The new iOS sign-in technology makes it very difficult to hack your iCloud account

Apple now lets you protect your Apple ID and iCloud account with hardware security keys, an important upgrade for those who want maximum protection from hackers, identity thieves, or snoopers.

Hardware security keys are small physical devices that connect to USB, Lightning, or NFC wireless data connections when you sign in to a device or account. Since you must have the keys in your possession to use them, they are effective in thwarting hackers trying to access your account remotely. And they won’t work on fake login sites, so they can thwart phishing attacks that try to trick you into typing your password on fake websites.

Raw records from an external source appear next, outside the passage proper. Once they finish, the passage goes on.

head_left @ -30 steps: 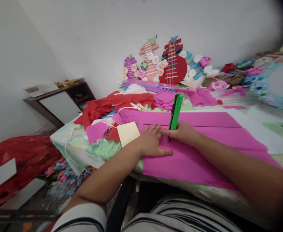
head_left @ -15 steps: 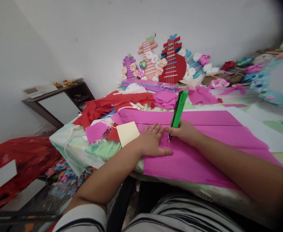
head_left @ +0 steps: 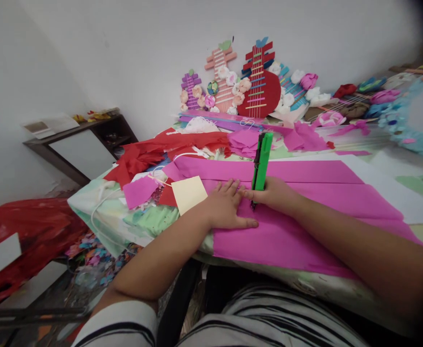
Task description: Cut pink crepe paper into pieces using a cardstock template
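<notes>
Two bare hands meet over a wide, creased magenta paper sheet (head_left: 276, 246), which lies flat on a table draped in pale green patterned cloth (head_left: 84, 200). The left hand (head_left: 227, 209) rests palm down on the sheet's left part, fingers side by side, thumb spread well apart, gripping nothing; that flat press probably stops the paper from sliding. The right hand (head_left: 272, 195) is wrapped around a slim, bright green plastic tool (head_left: 262, 161) with a dark side, held nearly upright over the sheet, its dark tip pointing down between the left thumb and left fingers. Whether the tip touches the paper cannot be told; the steep hold likely helps steer it, though the left thumb seems near enough to be at risk from a slip. The sheet's near border runs along the table's front rim, so support looks scant there. Just left of the sheet lie a cream paper square (head_left: 189, 194) and crumpled red paper strips (head_left: 131, 166); behind it, loose magenta paper scraps (head_left: 247, 143) and a red lute-shaped craft (head_left: 269, 94) crowd the space. Room seems greater to the sheet's right, where a flat white paper sheet (head_left: 395, 193) shows.
</notes>
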`<move>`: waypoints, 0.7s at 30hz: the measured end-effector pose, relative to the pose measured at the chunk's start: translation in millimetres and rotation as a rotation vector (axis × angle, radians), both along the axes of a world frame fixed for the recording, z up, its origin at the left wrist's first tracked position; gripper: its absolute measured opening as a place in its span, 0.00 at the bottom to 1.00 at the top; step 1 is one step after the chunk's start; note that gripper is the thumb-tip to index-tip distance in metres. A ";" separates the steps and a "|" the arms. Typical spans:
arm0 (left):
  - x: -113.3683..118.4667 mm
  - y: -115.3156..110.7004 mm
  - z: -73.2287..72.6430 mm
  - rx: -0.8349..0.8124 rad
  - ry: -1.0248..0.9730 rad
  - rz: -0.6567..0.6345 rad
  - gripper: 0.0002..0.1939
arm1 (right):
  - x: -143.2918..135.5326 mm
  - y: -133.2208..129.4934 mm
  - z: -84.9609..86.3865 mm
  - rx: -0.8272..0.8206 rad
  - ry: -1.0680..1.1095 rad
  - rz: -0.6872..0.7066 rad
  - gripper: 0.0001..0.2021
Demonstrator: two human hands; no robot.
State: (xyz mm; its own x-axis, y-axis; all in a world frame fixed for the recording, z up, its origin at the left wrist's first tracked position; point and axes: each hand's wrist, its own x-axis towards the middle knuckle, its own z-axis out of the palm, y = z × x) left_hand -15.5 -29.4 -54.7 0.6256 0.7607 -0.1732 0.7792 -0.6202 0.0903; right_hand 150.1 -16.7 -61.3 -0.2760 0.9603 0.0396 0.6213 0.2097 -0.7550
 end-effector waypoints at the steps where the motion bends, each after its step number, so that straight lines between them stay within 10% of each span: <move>1: -0.3 0.4 -0.5 0.001 -0.003 -0.001 0.50 | 0.1 0.0 -0.2 0.002 -0.003 0.002 0.23; 21: -2.0 0.3 -0.5 0.010 0.001 -0.027 0.52 | 3.5 -4.5 1.5 0.012 0.079 -0.022 0.20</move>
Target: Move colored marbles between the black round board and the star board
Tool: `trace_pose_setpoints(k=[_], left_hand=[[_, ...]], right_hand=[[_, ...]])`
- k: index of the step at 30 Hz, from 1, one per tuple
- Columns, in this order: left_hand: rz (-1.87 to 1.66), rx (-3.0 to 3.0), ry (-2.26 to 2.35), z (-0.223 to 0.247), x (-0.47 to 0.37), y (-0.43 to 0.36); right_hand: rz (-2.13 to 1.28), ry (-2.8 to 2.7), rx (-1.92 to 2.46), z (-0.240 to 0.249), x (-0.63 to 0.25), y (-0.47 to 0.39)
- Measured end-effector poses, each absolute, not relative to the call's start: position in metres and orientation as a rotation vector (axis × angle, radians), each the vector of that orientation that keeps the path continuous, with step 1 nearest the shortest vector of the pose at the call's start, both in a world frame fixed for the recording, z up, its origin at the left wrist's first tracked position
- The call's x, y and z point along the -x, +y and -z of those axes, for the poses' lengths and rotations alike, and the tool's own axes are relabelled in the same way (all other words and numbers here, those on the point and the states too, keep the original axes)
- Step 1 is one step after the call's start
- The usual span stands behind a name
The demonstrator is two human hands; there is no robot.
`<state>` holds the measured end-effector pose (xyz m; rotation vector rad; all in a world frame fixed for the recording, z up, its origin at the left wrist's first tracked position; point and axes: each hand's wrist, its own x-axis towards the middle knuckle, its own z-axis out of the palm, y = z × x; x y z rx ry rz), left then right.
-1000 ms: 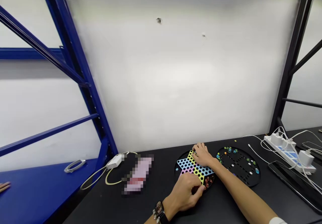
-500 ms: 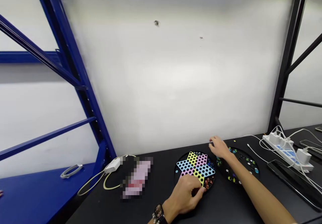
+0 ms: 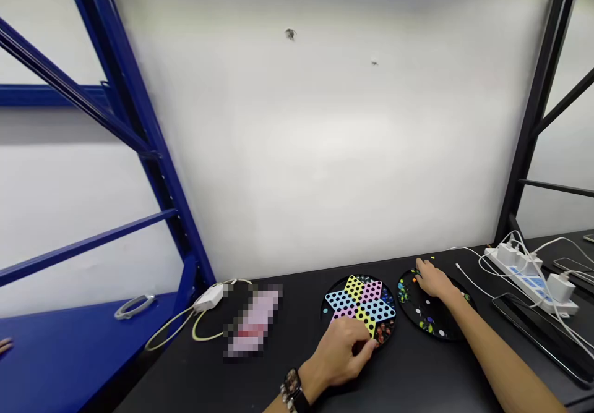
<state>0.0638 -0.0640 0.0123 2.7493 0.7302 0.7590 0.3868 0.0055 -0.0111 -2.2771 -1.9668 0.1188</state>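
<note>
A round Chinese checkers board (image 3: pixel 359 303) with a coloured star of holes lies on the black table (image 3: pixel 288 363). My left hand (image 3: pixel 343 351), with a watch on the wrist, grips its near rim. To its right sits a black round tray (image 3: pixel 429 323) holding several coloured marbles. My right hand (image 3: pixel 431 279) rests over the tray's far part, fingers down among the marbles. Whether it holds a marble is hidden.
A white charger with a yellowish cable (image 3: pixel 208 298) and a blurred pink object (image 3: pixel 253 323) lie to the left. A white power strip (image 3: pixel 533 280) with plugs and cables sits at the right, by a dark flat device (image 3: pixel 538 332). Blue shelving (image 3: pixel 93 258) stands at the left.
My right hand has moved from the checkers board rightward to the marble tray. My left hand has stayed on the board's near rim.
</note>
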Motion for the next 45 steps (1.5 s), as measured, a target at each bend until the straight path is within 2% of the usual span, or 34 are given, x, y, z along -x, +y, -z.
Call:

Keys support arrived Monday with iOS 16.3 and macOS 13.2, and on Tuesday, Apple has published details on how to use security keys With iPhones, iPads and Macs. The company requires you to set up at least two keys.

Apple has been tightening security in recent months, affected by iPhone breaches involving it Pegasus spyware of the NSO Group. Apple’s Advanced Data Protection option It arrived in December, giving the option of stronger encryption of stored data and syncing with iCloud. And in September, Apple added the iPhone lock mode It includes new protections around how your phone works to thwart external attacks.

However, there’s a big caveat: Although hardware security keys and the Advanced Data Protection program better lock your account, they also mean that Apple can’t help you regain access.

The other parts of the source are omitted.